*** Raw data
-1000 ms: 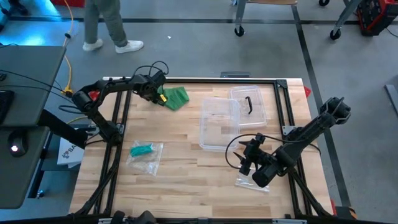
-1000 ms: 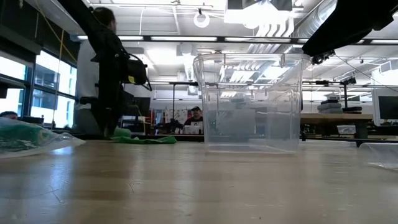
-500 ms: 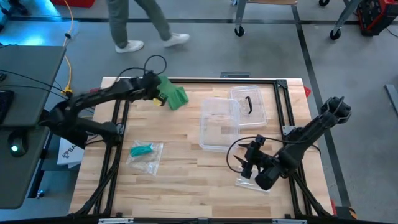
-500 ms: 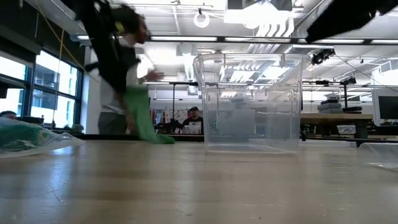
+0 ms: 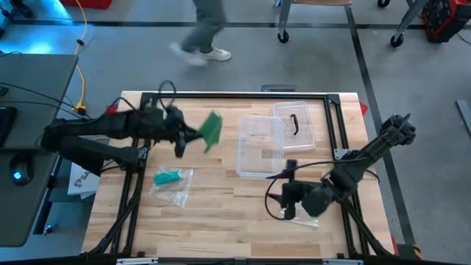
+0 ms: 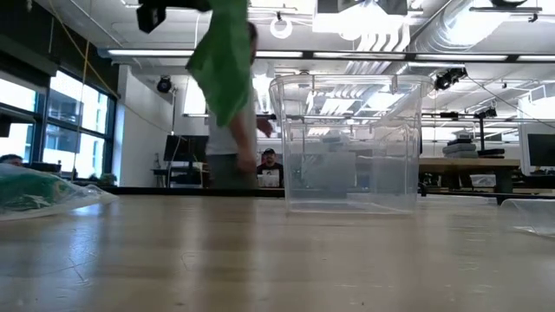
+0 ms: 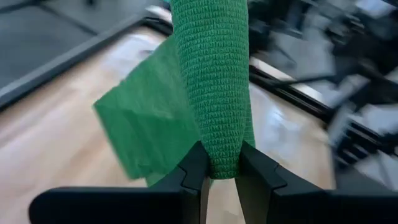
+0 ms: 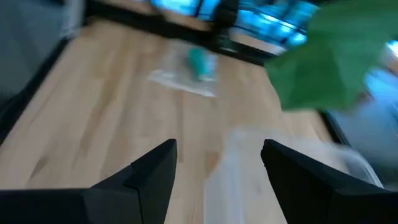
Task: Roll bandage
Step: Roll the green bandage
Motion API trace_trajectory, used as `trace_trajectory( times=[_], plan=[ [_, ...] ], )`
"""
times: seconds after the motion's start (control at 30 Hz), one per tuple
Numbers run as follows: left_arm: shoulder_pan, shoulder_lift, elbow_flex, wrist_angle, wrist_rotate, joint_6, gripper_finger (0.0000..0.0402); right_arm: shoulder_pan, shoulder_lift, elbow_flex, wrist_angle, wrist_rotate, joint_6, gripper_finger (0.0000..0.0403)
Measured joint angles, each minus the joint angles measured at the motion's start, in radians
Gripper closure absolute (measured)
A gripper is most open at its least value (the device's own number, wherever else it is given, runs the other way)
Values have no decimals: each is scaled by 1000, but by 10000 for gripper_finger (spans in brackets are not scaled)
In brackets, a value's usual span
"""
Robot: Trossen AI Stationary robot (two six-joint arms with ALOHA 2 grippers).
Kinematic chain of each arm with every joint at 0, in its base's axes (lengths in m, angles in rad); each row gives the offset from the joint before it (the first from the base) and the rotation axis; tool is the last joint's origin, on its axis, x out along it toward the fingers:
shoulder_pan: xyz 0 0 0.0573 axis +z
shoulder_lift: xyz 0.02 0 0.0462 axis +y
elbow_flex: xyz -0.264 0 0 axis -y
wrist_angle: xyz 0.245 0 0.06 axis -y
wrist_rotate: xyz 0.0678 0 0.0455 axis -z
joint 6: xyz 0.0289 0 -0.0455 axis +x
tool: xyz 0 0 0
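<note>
The green bandage (image 5: 212, 129) is a bunched strip of crinkled fabric, up in the air over the table's far left part. In the low view the bandage (image 6: 224, 61) hangs high above the tabletop. My left gripper (image 5: 193, 135) is shut on it, and the left wrist view shows the bandage (image 7: 211, 74) running forward from between the fingers of my left gripper (image 7: 222, 167). My right gripper (image 5: 287, 197) hovers open over the near right part of the table. Nothing lies between the fingers of my right gripper (image 8: 217, 163). My left gripper pinches a bunched, folded part of the bandage (image 7: 219, 149) between its two fingers (image 7: 194, 169). It comes from the table's left side, slanting a little downward. The bandage is lifted clear of the table; a loose flap (image 7: 140, 124) spreads to one side and the rest hangs slack.
A clear plastic box (image 5: 257, 147) and its lid with a dark handle (image 5: 294, 121) stand right of centre. A plastic bag holding a teal roll (image 5: 173, 180) lies at the near left; another clear bag (image 5: 303, 216) lies under my right arm. A person walks beyond the far edge.
My left gripper has risen and swung away from the far edge toward the table's middle, taking the bandage with it. The bandage lay on the table at the far left and now hangs clear of it. My right gripper has risen a little and rolled.
</note>
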Motion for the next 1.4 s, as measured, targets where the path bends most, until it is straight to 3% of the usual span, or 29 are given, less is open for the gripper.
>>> trace_trajectory(
  times=[0.17, 0.4, 0.6, 0.7, 0.8, 0.97, 1.07, 1.3, 1.4],
  plan=[
    [-172, 86, 0, 35, -68, -4, 348, -157, -16, 0, 91, -330, -169, 169],
    [-316, 198, 12, -1, -174, -8, 348, -307, -24, 0, 268, -392, -192, 169],
    [-392, 282, 152, -108, -224, -7, 348, -393, 13, 1, 247, -627, -81, 169],
    [-420, 313, 248, -151, -250, -8, 348, -361, 60, 1, 279, -713, -151, 169],
    [-439, 337, 334, -188, -281, -8, 348, -279, 115, 2, 328, -655, -268, 169],
    [-457, 366, 416, -191, -314, -16, 348, -160, 168, 60, 367, -278, -388, 169],
    [-457, 389, 442, -189, -317, -16, 348, -124, 189, 106, 360, -149, -430, 169],
    [-457, 440, 480, -191, -314, -7, 348, -151, 192, 173, 328, -147, -451, 169],
    [-457, 451, 485, -191, -313, -7, 348, -176, 190, 181, 303, -241, -442, 169]
  ],
)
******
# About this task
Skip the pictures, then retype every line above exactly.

# Your response
-1000 ms: 
-1000 ms: 
-500 ms: 
-500 ms: 
+0 ms: 
+0 ms: 
+0 ms: 
+0 ms: 
Task: Roll bandage
Step: Roll the green bandage
Motion API trace_trajectory, used as `trace_trajectory( times=[_], plan=[ [_, ...] ], )`
"""
times: seconds after the motion's start (control at 30 Hz), one per tuple
Numbers run as follows: left_arm: shoulder_pan, shoulder_lift, elbow_flex, wrist_angle, wrist_rotate, joint_6, gripper_finger (0.0000..0.0402); right_arm: shoulder_pan, shoulder_lift, elbow_flex, wrist_angle, wrist_rotate, joint_6, gripper_finger (0.0000..0.0403)
Measured joint angles, each minus the joint angles measured at the motion's start, in radians
Gripper closure absolute (measured)
A gripper is most open at its least value (the device's own number, wherever else it is given, runs the other way)
Values have no decimals: each is scaled by 1000, but by 10000 for gripper_finger (spans in brackets are not scaled)
In brackets, a value's usual span
"""
Robot: Trossen AI Stationary robot (two six-joint arms with ALOHA 2 grippers).
Kinematic chain of each arm with every joint at 0, in its base's axes (lengths in m, angles in rad); each row gives the offset from the joint before it (the first from the base) and the rotation axis; tool is the last joint's origin, on its axis, x out along it toward the fingers:
shoulder_pan: xyz 0 0 0.0573 axis +z
shoulder_lift: xyz 0.02 0 0.0462 axis +y
elbow_flex: xyz -0.264 0 0 axis -y
wrist_angle: xyz 0.245 0 0.06 axis -y
wrist_rotate: xyz 0.0678 0 0.0455 axis -z
joint 6: xyz 0.0289 0 -0.0455 axis +x
tool: xyz 0 0 0
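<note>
The green bandage (image 5: 212, 129) is a bunched strip of crinkled fabric, up in the air over the table's far left part. In the low view the bandage (image 6: 224, 61) hangs high above the tabletop. My left gripper (image 5: 193, 135) is shut on it, and the left wrist view shows the bandage (image 7: 211, 74) running forward from between the fingers of my left gripper (image 7: 222, 167). My right gripper (image 5: 287, 197) hovers open over the near right part of the table. Nothing lies between the fingers of my right gripper (image 8: 217, 163). My left gripper pinches a bunched, folded part of the bandage (image 7: 219, 149) between its two fingers (image 7: 194, 169). It comes from the table's left side, slanting a little downward. The bandage is lifted clear of the table; a loose flap (image 7: 140, 124) spreads to one side and the rest hangs slack.
A clear plastic box (image 5: 257, 147) and its lid with a dark handle (image 5: 294, 121) stand right of centre. A plastic bag holding a teal roll (image 5: 173, 180) lies at the near left; another clear bag (image 5: 303, 216) lies under my right arm. A person walks beyond the far edge.
My left gripper has risen and swung away from the far edge toward the table's middle, taking the bandage with it. The bandage lay on the table at the far left and now hangs clear of it. My right gripper has risen a little and rolled.
</note>
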Motion for the next 1.4 s, as measured, targets where the path bends most, until it is straight to 3% of the usual span, or 29 are given, less is open for the gripper.
>>> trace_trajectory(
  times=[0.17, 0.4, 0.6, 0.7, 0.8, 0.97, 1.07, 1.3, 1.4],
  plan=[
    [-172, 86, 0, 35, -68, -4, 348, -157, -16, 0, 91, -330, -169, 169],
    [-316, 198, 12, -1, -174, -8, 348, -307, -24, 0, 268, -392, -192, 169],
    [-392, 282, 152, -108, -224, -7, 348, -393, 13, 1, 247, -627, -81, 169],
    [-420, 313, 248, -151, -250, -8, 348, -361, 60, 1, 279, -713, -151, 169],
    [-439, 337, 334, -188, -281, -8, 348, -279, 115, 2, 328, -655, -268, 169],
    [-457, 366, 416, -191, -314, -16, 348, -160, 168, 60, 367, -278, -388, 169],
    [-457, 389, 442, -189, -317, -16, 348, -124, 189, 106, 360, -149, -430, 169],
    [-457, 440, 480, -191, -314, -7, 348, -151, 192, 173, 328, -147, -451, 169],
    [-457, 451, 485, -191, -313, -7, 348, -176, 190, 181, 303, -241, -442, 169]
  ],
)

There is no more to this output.